_TASK TO COMPLETE_
Please give every line below again exactly, but not its pictures.

-- DATA EXCERPT follows --

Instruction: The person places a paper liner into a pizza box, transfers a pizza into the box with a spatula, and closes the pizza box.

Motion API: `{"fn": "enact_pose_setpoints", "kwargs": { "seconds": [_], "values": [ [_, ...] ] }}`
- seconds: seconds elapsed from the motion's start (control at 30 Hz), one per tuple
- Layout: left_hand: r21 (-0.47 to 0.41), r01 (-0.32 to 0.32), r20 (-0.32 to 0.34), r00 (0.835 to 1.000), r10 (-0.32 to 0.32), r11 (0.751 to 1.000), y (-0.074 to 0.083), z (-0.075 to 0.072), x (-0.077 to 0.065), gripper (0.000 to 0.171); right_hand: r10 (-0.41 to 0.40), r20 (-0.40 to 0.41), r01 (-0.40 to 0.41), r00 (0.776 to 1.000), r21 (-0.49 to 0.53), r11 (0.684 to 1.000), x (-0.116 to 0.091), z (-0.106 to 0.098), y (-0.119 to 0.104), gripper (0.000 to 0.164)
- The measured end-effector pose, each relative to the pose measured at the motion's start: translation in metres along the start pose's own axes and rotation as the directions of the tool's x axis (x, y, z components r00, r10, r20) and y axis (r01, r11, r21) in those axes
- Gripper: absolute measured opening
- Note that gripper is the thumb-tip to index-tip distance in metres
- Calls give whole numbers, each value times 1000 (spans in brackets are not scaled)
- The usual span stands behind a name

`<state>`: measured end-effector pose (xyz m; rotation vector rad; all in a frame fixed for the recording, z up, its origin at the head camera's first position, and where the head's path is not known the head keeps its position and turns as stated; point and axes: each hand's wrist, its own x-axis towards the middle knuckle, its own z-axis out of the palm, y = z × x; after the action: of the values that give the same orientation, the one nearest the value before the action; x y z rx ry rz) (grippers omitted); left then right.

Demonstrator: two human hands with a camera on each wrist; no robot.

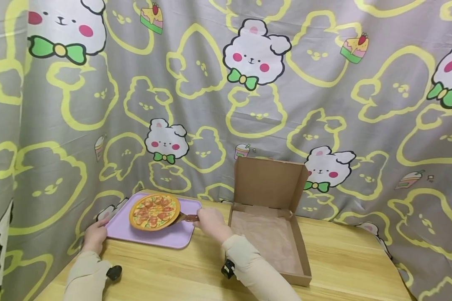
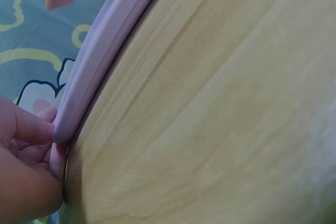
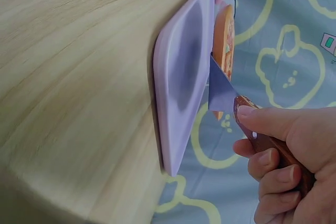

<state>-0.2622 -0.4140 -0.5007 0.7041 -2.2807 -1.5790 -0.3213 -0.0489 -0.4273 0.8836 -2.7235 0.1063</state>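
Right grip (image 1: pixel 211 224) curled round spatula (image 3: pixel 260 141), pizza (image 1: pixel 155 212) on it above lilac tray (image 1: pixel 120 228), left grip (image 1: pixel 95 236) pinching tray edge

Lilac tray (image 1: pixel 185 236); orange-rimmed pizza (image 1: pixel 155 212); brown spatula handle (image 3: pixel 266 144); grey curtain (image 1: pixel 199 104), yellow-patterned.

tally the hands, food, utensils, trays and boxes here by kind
Hands: 2 (left hand, right hand)
Food: 1 (pizza)
Utensils: 1 (spatula)
Trays: 1 (tray)
Boxes: 1 (box)
Total: 6
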Motion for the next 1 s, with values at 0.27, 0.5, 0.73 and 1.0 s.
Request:
{"fn": "enact_pose_setpoints", "kwargs": {
  "seconds": [0.27,0.5,0.73,1.0],
  "values": [
    [4,5,2,1000,-5,1000,3,0,1,63,-12,-18,13,1000,50,999,-15,-10,16,30],
    [-2,6,4,1000,-6,1000,6,3,1,61,26,-7,-25,1000,88,996,-31,-16,34,29],
    [-5,13,8,1000,-13,1000,1,5,2,62,28,-50,-24,998,85,996,-47,-20,49,26],
    [-6,1,-8,1000,-2,1000,1,5,4,63,26,-85,-16,996,109,994,-65,-28,65,26]
  ]
}}
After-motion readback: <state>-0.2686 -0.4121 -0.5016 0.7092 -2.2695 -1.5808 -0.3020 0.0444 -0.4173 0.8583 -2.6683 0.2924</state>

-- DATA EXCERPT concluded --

_ANSWER TO THE EXERCISE_
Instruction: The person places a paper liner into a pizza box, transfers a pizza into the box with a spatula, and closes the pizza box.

Motion API: `{"fn": "enact_pose_setpoints", "kwargs": { "seconds": [_], "values": [ [_, ...] ] }}`
- seconds: seconds elapsed from the motion's start (control at 30 Hz), one per tuple
- Layout: left_hand: r21 (-0.47 to 0.41), r01 (-0.32 to 0.32), r20 (-0.32 to 0.34), r00 (0.835 to 1.000), r10 (-0.32 to 0.32), r11 (0.751 to 1.000), y (-0.074 to 0.083), z (-0.075 to 0.072), x (-0.077 to 0.065), gripper (0.000 to 0.171); right_hand: r10 (-0.41 to 0.40), r20 (-0.40 to 0.41), r01 (-0.40 to 0.41), r00 (0.776 to 1.000), r21 (-0.49 to 0.53), r11 (0.684 to 1.000), x (-0.116 to 0.091), z (-0.106 to 0.098), y (-0.119 to 0.104), gripper (0.000 to 0.164)
- The measured end-effector pose, each relative to the pose measured at the motion's start: translation in metres along the start pose's own axes and rotation as the directions of the tool's x axis (x, y, z components r00, r10, r20) and y axis (r01, r11, r21) in those axes
- Gripper: absolute measured opening
- Note that gripper is the thumb-tip to index-tip distance in metres
- Calls give whole numbers, each value times 1000 (spans in brackets are not scaled)
- The usual span stands behind a name

`<state>`: measured end-effector pose (xyz m; rotation vector rad; all in a frame fixed for the recording, z up, its origin at the head camera's first position, and where the head's path is not known the head keeps its position and turns as stated; point and axes: each hand's wrist, its own x-axis towards the middle knuckle, its own z-axis out of the palm, y = z × x; after the action: of the values that give the same orientation, the one nearest the value before the action; x y z rx ry rz) (grippers omitted); left then right.

Demonstrator: two human hands with a camera on each wrist; no robot.


<state>-0.2622 -0.4140 -0.5007 0.7041 -2.2807 -1.5790 -0.3213 -0.0489 -0.4273 0.8836 -2.7235 0.1063</state>
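Right grip (image 1: pixel 211 224) curled round spatula (image 3: pixel 260 141), pizza (image 1: pixel 155 212) on it above lilac tray (image 1: pixel 120 228), left grip (image 1: pixel 95 236) pinching tray edge

Lilac tray (image 1: pixel 185 236); orange-rimmed pizza (image 1: pixel 155 212); brown spatula handle (image 3: pixel 266 144); grey curtain (image 1: pixel 199 104), yellow-patterned.

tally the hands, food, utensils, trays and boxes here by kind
Hands: 2 (left hand, right hand)
Food: 1 (pizza)
Utensils: 1 (spatula)
Trays: 1 (tray)
Boxes: 1 (box)
Total: 6
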Motion for the next 1 s, with values at 0.27, 0.5, 0.73 and 1.0 s.
Request:
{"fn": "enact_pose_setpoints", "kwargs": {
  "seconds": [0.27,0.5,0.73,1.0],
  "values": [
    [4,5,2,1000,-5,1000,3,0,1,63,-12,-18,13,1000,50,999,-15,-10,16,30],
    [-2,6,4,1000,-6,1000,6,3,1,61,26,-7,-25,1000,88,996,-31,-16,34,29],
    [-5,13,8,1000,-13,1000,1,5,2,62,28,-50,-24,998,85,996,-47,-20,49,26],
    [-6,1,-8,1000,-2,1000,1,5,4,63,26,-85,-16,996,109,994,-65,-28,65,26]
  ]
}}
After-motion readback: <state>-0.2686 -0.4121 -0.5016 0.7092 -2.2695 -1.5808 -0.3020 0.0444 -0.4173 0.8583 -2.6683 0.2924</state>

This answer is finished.